Indiana University–Purdue University Fort Wayne

How human can the machine become in relation to the craft of moveable type and modern printing technologies? The letterpress has been an instrumental aspect of typography for centuries. The mechanical process of raised letterforms transferring ink to paper has a humanistic quality that exemplifies our senses and emotions. Movable type has seen centuries of adaptations—lead, wood, polymer and more; along with the creation tools and technologies—such as pantographs, plate makers, and computer. Has moveable type met its end, has letterpress found its zenith? Has technology surpassed this mechanical time machine and the cold nature of cast metal?

3D printing has varying qualities and expectations dependent on numerous variables. These virtues of 3D printing offer the design of typography, moveable type, and printing techniques an amplitude of potential expressions and experiential opportunities. Examples of 3D printing’s use in the realm of typography are found in 3D sculptures expressive of the letters architecture, and letterforms designed in three-dimensional space, never intended for physical traditional letterpress printing methods.

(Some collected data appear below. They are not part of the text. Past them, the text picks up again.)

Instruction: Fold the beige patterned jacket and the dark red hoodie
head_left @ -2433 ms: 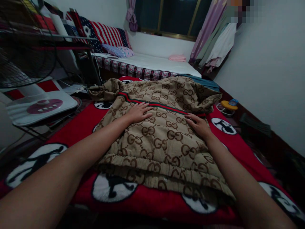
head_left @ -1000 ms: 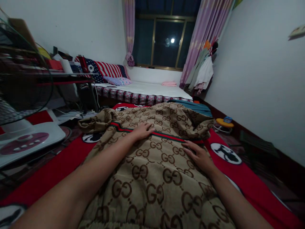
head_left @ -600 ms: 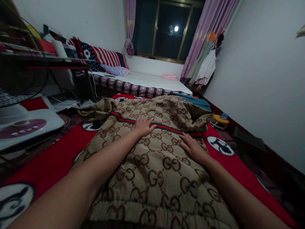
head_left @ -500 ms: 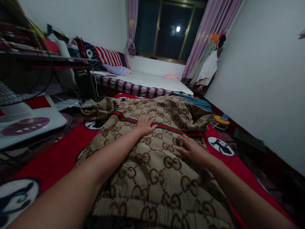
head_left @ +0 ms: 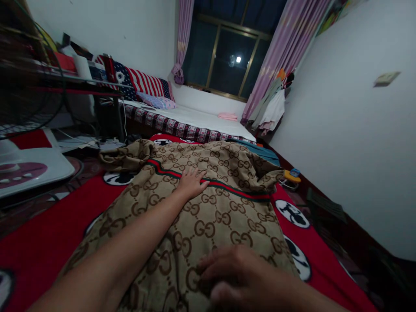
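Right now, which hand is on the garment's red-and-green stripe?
The left hand, laid across the stripe on the tan garment. The right hand is off the stripe, much nearer the camera, over the garment's lower part.

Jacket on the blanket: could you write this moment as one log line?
jacket: spread on red blanket | left hand: palm down at stripe | right hand: blurred, over near part, contact unclear
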`<action>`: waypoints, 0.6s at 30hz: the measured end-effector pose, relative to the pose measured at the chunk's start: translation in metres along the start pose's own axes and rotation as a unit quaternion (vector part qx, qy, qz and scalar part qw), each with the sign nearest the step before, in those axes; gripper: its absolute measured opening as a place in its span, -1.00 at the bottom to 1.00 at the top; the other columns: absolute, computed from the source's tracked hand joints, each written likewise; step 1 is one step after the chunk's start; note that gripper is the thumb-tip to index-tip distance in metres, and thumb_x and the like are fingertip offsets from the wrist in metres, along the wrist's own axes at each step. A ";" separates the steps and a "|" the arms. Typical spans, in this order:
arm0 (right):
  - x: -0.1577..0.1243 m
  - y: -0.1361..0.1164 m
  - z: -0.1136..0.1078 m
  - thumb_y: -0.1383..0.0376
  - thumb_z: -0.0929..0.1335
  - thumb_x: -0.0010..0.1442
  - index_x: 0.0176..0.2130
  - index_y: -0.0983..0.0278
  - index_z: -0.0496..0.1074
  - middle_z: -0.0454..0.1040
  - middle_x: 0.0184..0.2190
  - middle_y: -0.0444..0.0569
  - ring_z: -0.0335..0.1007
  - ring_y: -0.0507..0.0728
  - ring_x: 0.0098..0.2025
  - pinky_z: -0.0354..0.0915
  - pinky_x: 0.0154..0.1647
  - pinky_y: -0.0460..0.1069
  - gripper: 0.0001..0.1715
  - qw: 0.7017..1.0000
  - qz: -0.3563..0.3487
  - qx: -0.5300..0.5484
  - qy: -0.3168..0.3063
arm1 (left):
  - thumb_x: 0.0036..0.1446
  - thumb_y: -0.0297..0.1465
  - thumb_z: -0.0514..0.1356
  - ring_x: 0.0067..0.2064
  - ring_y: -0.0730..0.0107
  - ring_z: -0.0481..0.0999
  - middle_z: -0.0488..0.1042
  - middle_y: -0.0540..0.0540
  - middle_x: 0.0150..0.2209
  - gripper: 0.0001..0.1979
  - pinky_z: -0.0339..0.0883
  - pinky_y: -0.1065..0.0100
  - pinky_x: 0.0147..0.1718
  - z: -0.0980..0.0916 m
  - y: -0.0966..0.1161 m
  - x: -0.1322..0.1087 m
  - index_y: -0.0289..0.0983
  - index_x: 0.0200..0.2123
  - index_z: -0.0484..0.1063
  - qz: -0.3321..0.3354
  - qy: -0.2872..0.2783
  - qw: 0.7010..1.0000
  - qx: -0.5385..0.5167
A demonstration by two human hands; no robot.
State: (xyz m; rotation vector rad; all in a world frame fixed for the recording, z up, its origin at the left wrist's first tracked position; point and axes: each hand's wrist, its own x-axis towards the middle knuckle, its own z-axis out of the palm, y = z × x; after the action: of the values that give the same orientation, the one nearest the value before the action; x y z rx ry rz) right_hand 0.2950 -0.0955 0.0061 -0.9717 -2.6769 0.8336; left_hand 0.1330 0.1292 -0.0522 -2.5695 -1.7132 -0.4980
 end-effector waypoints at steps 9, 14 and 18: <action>0.048 0.143 -0.132 0.22 0.32 0.14 -0.08 0.24 0.51 0.30 0.18 0.17 0.24 0.36 0.18 0.20 0.17 0.26 -0.65 0.860 0.168 -0.278 0.394 | 0.22 0.07 -0.15 0.36 -0.05 0.00 0.13 -0.12 0.33 -0.34 -0.13 -0.06 0.26 0.003 -0.002 0.000 -0.06 0.29 0.15 -0.004 0.010 1.000 -0.022; 0.033 0.179 -0.164 0.13 0.29 0.20 0.24 0.31 0.18 0.01 0.33 0.26 -0.11 0.47 0.32 -0.13 0.19 0.50 -0.32 0.704 0.333 -0.435 0.452 | 0.23 0.07 -0.14 0.36 -0.06 -0.01 0.11 -0.16 0.34 -0.34 -0.15 -0.08 0.26 0.005 -0.001 0.000 -0.07 0.30 0.13 -0.006 0.011 1.000 -0.026; -0.003 0.215 -0.170 0.12 0.33 0.13 0.25 0.37 0.17 0.33 0.09 0.38 0.26 0.48 0.10 0.22 -0.03 0.32 -0.23 0.665 0.514 -0.309 0.446 | 0.23 0.05 -0.12 0.36 -0.05 -0.01 0.11 -0.18 0.34 -0.35 -0.16 -0.07 0.26 0.004 0.000 -0.001 -0.08 0.30 0.14 -0.009 0.013 0.999 -0.032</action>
State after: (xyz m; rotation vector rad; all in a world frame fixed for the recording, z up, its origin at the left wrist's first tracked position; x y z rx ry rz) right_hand 0.4706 0.1134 0.0266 -2.3032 -1.3257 -0.5345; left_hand 0.1338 0.1291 -0.0565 -2.5810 -1.7422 -0.5930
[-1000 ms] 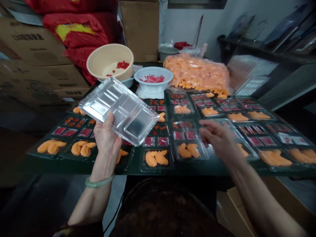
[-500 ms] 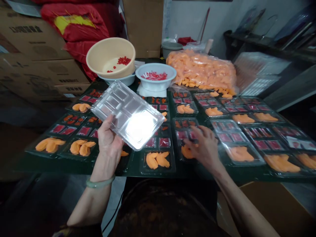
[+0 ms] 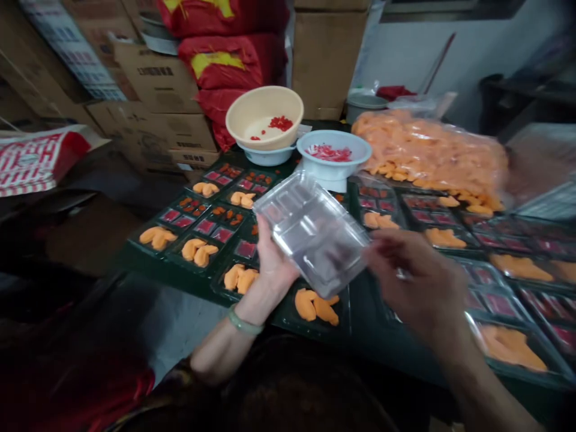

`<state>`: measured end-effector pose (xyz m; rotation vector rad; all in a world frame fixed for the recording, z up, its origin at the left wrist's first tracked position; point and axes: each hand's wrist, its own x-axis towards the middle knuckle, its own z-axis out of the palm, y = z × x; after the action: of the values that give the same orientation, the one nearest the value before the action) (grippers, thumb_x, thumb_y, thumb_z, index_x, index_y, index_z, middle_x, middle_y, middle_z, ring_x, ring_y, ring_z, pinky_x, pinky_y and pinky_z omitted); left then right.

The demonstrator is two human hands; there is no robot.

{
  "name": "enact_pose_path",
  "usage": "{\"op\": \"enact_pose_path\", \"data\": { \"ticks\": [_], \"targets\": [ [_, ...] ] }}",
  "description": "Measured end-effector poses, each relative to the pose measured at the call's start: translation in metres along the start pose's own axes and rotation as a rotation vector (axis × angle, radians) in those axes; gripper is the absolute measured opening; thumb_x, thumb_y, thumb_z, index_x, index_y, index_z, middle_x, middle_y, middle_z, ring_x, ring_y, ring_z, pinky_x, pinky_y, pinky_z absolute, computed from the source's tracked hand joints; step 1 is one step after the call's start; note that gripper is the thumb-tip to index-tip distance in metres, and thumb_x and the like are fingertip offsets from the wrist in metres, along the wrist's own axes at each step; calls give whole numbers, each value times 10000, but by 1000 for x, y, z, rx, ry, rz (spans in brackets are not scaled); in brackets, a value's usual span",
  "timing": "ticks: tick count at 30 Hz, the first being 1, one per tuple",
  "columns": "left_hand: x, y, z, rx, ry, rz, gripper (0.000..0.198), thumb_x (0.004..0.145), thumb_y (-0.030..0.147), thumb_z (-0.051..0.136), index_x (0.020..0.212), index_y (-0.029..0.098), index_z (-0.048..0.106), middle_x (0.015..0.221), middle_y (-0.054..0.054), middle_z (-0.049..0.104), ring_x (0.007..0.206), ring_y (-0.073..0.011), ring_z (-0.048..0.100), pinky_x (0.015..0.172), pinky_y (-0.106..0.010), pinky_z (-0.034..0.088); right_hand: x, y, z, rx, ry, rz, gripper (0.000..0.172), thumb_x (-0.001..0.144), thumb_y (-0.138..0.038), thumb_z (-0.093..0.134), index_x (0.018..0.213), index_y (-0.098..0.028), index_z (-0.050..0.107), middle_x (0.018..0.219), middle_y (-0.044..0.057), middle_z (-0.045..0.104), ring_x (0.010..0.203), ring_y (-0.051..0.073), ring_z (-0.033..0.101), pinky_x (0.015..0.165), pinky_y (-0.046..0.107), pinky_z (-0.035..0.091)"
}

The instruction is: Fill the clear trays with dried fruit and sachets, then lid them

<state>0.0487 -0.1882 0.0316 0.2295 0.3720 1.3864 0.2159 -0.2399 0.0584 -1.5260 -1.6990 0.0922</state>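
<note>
My left hand [image 3: 276,264], with a pale green bangle on its wrist, grips a clear plastic lid [image 3: 315,231] from below by its left side. Moulded compartments show in the lid, which is tilted above the table; whether it is one or several stacked is unclear. At its right corner, my right hand [image 3: 411,279] has its fingers curled against the edge, blurred by motion. Under the lid sits a black tray [image 3: 344,312] with orange wing-shaped pieces [image 3: 316,306]. To the left stand several similar trays holding orange pieces [image 3: 197,252], red packets [image 3: 222,234] and small reddish-brown pieces.
Behind the trays are a cream basin [image 3: 243,117] with red bits and a pale blue basin [image 3: 315,141] with red packets. A big clear bag [image 3: 432,150] of orange pieces lies at the back right. Cardboard boxes [image 3: 157,84] and red sacks [image 3: 238,66] are stacked behind.
The view has swung left. My right hand has left the tray at the right and come up to the lid's right corner. My left hand still holds the lid.
</note>
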Motion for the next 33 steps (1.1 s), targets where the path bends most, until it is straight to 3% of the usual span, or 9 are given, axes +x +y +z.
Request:
{"op": "enact_pose_path", "data": {
  "ticks": [2,4,7,11,16,33],
  "targets": [
    [-5,-5,4,-5,39,-6,636,769,689,360,932,145,645,891,-99,679,966,-286,600,864,-409,468,15,-33,17,135,-344,-78,173,751,-342,625,799,-181,583,629,-9,580,519,105,511,485,215,388],
    [-11,-8,7,7,92,-43,651,788,684,313,909,138,647,864,-102,676,966,-277,599,853,-382,471,29,-49,37,147,-573,-92,216,693,-313,669,622,-176,519,521,-40,511,472,88,460,435,198,328],
    [-15,-6,6,21,85,-66,635,824,647,274,900,137,644,883,-100,674,970,-270,600,836,-375,473,46,-48,53,213,-780,33,272,674,-300,663,554,-174,454,455,-64,446,400,67,413,372,180,283],
    [-13,1,-2,42,-16,-136,678,817,667,240,923,132,644,890,-115,674,949,-290,607,798,-405,482,58,-40,51,400,-998,214,229,718,-302,615,598,-173,469,436,-76,461,330,57,412,318,158,297],
    [-10,5,-6,53,-106,-184,770,799,698,157,1020,136,634,892,-128,674,879,-294,626,738,-405,496,62,-42,51,475,-1048,233,240,737,-321,608,602,-164,487,426,-65,491,310,50,423,301,139,288],
    [-9,8,-9,66,-120,-237,823,772,728,153,1047,118,632,901,-145,673,860,-300,631,738,-418,499,66,-34,61,524,-1086,236,251,723,-353,627,611,-163,506,437,-62,497,315,49,417,302,150,295]
  ]
}}
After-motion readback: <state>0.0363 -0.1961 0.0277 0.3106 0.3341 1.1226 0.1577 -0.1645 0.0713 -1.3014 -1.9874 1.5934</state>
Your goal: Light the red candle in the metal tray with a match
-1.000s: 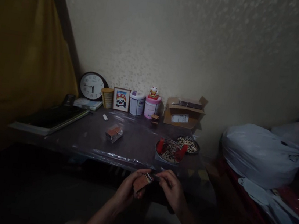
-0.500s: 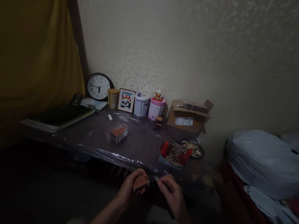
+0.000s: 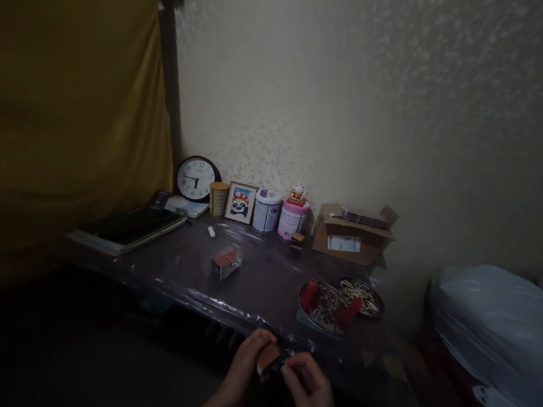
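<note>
My left hand (image 3: 248, 362) is wrapped around a small brown matchbox (image 3: 269, 357), held in front of the table's near edge. Close to the box's right side, my right hand (image 3: 310, 381) is closed in a pinch. A faint clear glint shows at its fingertips, too small and dark to name. On the table (image 3: 266, 277) lies a pack of similar brown boxes (image 3: 225, 262) in clear wrap. Right of it stands a round tin (image 3: 320, 325) with small pale and dark bits and two red pieces at its rim. Behind that, a round dish (image 3: 362, 297) holds pale sticks resembling matchsticks.
Along the wall stand a clock (image 3: 197, 179), a yellow cup (image 3: 218, 199), a panda picture (image 3: 240, 203), a white tub (image 3: 266, 211), a pink tub (image 3: 292, 222) and an open carton (image 3: 347, 238). A white bag (image 3: 502, 323) bulges at the right.
The view has tilted, so the table sits lower and further right. My right hand has come closer to the matchbox, which is now turned more upright.
</note>
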A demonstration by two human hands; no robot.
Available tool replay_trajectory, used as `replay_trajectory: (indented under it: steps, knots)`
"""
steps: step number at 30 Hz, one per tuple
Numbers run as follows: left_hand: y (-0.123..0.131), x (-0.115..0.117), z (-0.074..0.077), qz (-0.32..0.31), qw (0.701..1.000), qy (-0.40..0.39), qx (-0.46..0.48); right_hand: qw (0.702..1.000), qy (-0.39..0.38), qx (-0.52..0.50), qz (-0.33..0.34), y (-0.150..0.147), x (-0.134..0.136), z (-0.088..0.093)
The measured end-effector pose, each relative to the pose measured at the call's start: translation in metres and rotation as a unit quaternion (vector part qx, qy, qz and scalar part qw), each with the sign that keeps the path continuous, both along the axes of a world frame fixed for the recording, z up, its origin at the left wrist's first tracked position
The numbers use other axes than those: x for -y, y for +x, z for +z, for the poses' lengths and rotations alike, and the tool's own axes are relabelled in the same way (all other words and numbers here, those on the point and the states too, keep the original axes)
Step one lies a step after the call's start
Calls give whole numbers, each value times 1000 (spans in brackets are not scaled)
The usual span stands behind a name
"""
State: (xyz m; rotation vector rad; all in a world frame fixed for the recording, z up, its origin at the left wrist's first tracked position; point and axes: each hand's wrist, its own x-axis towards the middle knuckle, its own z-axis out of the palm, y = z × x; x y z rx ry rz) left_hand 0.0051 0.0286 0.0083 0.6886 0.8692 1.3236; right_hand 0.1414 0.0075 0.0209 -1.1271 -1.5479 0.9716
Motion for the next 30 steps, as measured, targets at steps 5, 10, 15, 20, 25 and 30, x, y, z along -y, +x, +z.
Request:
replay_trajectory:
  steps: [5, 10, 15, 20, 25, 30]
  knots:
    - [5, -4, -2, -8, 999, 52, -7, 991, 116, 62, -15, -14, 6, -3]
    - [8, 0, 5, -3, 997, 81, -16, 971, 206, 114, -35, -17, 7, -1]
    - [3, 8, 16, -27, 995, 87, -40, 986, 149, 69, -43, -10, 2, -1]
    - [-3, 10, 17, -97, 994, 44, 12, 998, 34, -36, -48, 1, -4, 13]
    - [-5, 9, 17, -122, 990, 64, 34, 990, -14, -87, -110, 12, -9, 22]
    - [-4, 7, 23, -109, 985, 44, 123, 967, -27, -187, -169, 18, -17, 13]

This research is concerned with something entirely different finding a middle ground between perfection and form defining its own voice and concept through the qualities that are characteristically built into the machine.

This research suggest letterpress printing and moveable type has untapped life yet to be revealed presenting the challenging demands of typography and the mechanical properties of 3D printing methods applied to the creation of moveable type, its design, printing, and communicative qualities by personifying 3D printing technologies to create a moveable typeface with humanistic qualities and design voice. This moveable type exploration embraces the 3D printer as a machine to create a typeface never intended to meet the standards of perfection, but to embody the inherent artistic and humanistic aesthetics of the machine by pushing technology to its limits and discovering how human a 3D printed movable typeface can become.